■ **Problem details**: Start with the first line of the records below. Output each line exactly, ending with the one that contains "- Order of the".

Working data Block Start

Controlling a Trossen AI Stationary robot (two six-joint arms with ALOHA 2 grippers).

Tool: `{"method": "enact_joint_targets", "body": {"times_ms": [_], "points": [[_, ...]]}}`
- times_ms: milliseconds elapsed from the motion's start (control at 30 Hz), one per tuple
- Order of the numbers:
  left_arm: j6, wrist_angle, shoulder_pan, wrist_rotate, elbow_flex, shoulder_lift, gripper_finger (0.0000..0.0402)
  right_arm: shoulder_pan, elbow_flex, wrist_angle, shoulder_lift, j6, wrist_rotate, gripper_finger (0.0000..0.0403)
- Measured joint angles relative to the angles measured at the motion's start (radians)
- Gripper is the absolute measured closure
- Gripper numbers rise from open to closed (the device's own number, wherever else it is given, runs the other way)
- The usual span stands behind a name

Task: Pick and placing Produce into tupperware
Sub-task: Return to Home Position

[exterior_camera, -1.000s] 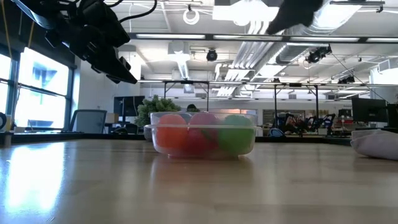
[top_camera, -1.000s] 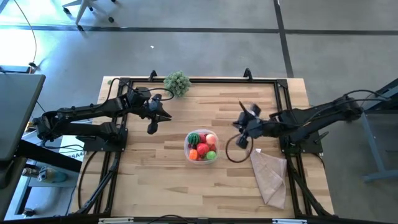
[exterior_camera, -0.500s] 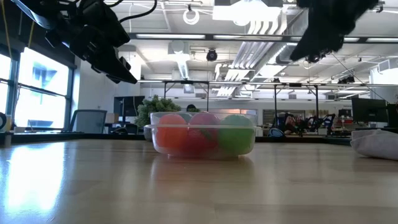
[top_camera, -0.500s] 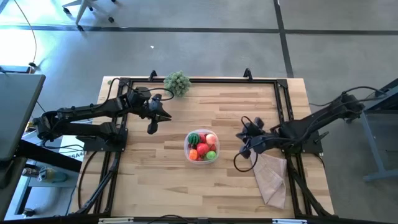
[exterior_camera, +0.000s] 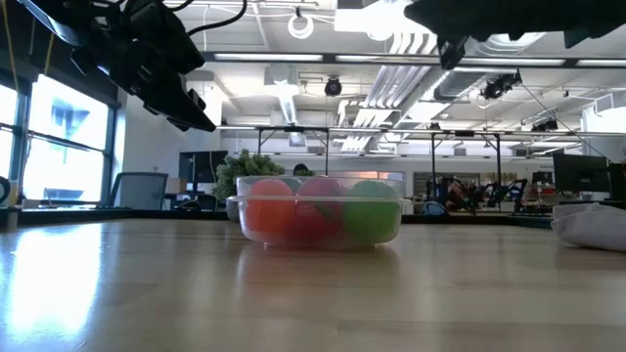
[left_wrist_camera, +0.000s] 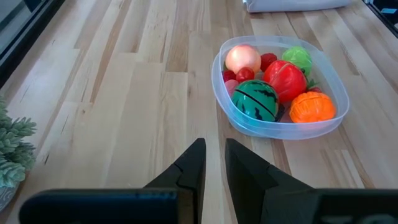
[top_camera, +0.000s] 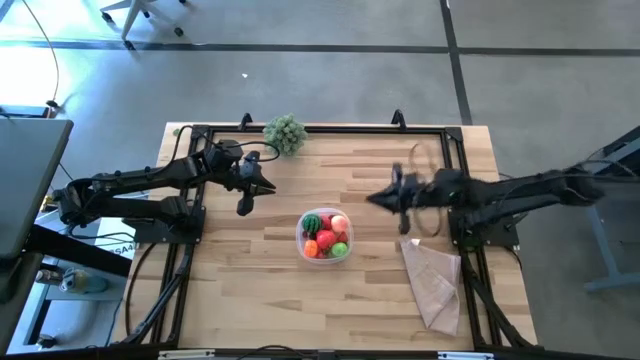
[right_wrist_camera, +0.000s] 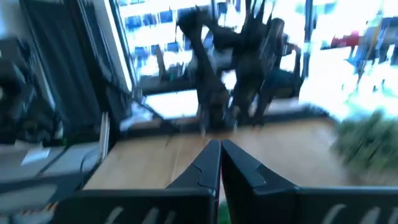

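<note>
Between left gripper (top_camera: 243, 208) and right gripper (top_camera: 380, 198), tupperware (top_camera: 299, 236) holds produce (top_camera: 323, 239).

Table top: the pale wooden plank table (top_camera: 260, 290) under my arms is smooth, with a soft satin sheen.
Container: the small round clear plastic tupperware (left_wrist_camera: 273, 130) is glossy, and its whitish rim is translucent.
Produce: the red, orange, pink and green toy produce (left_wrist_camera: 286, 78) looks like smooth, shiny plastic.
Cloth: the tan cloth (top_camera: 432, 280) is matt and creased.
Plant: the bushy grey-green plant clump (top_camera: 285, 132) looks rough and tufted.
My fingers: my left gripper (left_wrist_camera: 214, 144) has dark, matt fingers (left_wrist_camera: 193, 165).
</note>
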Motion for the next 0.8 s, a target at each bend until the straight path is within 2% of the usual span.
{"method": "enact_joint_targets", "body": {"times_ms": [133, 300, 600, 800], "points": [[0.000, 0.000, 0.000, 0.000, 0.000, 0.000, 0.0350, -0.108, 0.006, -0.020, -0.137, -0.039, -0.089, 0.0399], [0.000, 0.000, 0.000, 0.000, 0.000, 0.000, 0.0350, -0.184, 0.006, -0.112, -0.311, -0.053, -0.096, 0.0399], [0.000, 0.000, 0.000, 0.000, 0.000, 0.000, 0.0350, -0.188, 0.006, -0.296, -0.573, -0.069, -0.044, 0.0399], [0.000, 0.000, 0.000, 0.000, 0.000, 0.000, 0.0350, -0.188, 0.005, -0.347, -0.699, -0.071, -0.037, 0.0399]]}}
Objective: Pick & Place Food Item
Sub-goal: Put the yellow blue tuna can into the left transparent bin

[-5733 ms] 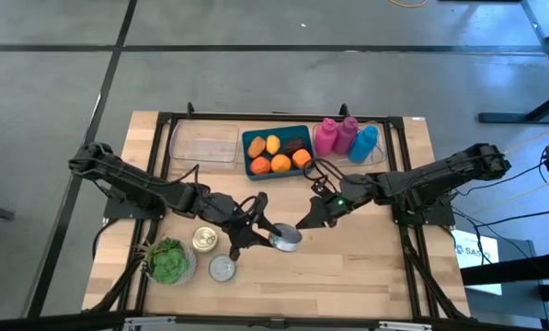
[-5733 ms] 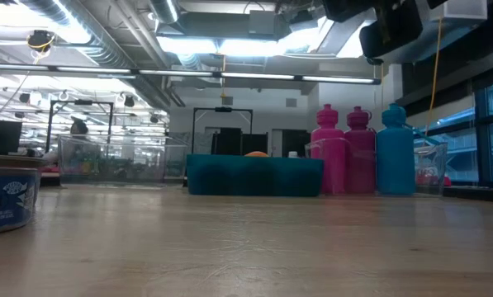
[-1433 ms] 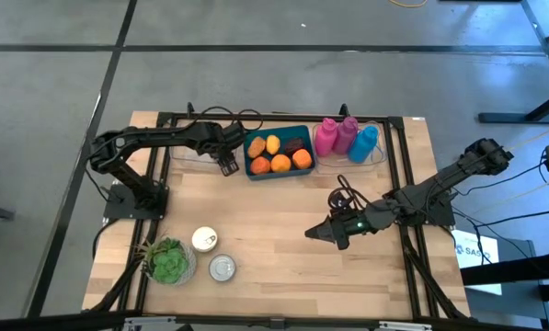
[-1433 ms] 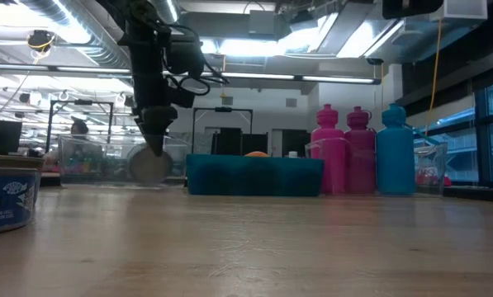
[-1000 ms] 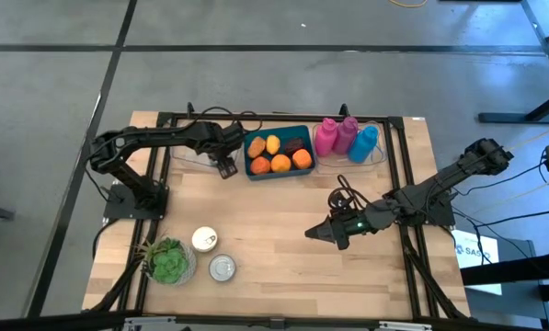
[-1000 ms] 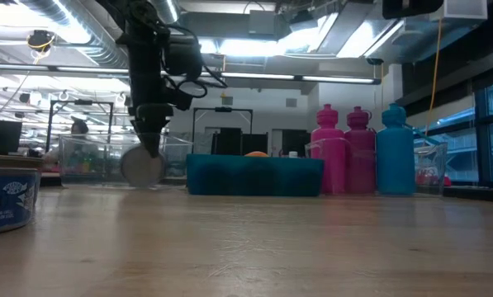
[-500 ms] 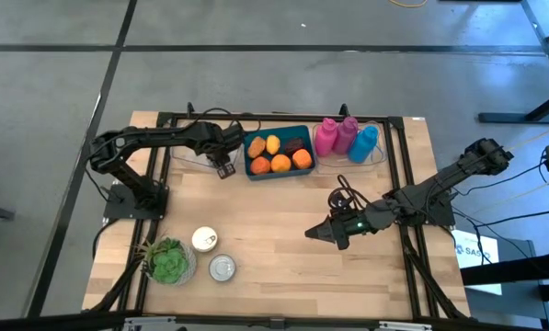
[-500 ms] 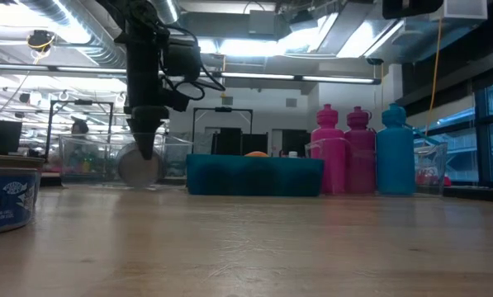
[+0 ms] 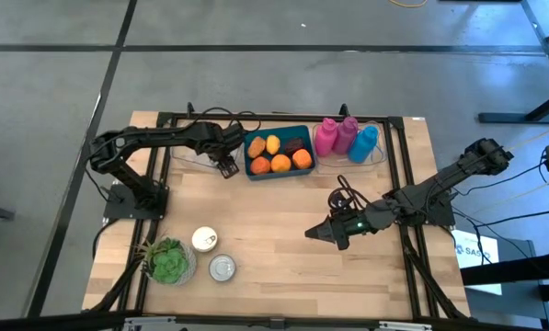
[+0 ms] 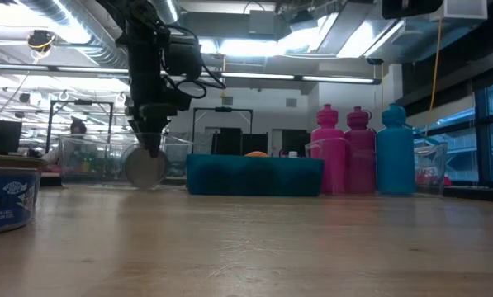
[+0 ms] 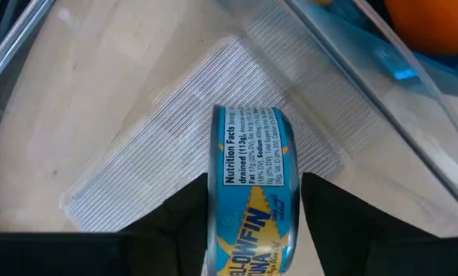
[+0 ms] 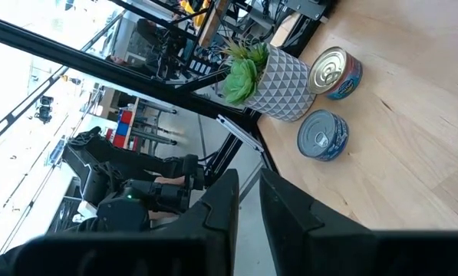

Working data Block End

■ **Answer space**:
Controlling a Trossen AI Stationary robot (two six-joint arms with ALOHA 2 grippers).

Tool: `{"method": "enact_joint_targets", "body": {"times_ms": [_], "points": [[_, ...]]}}`
- times_ms: milliseconds elapsed from the motion's start (control at 30 Hz), one per tuple
- Order of the numbers:

No more output is expected.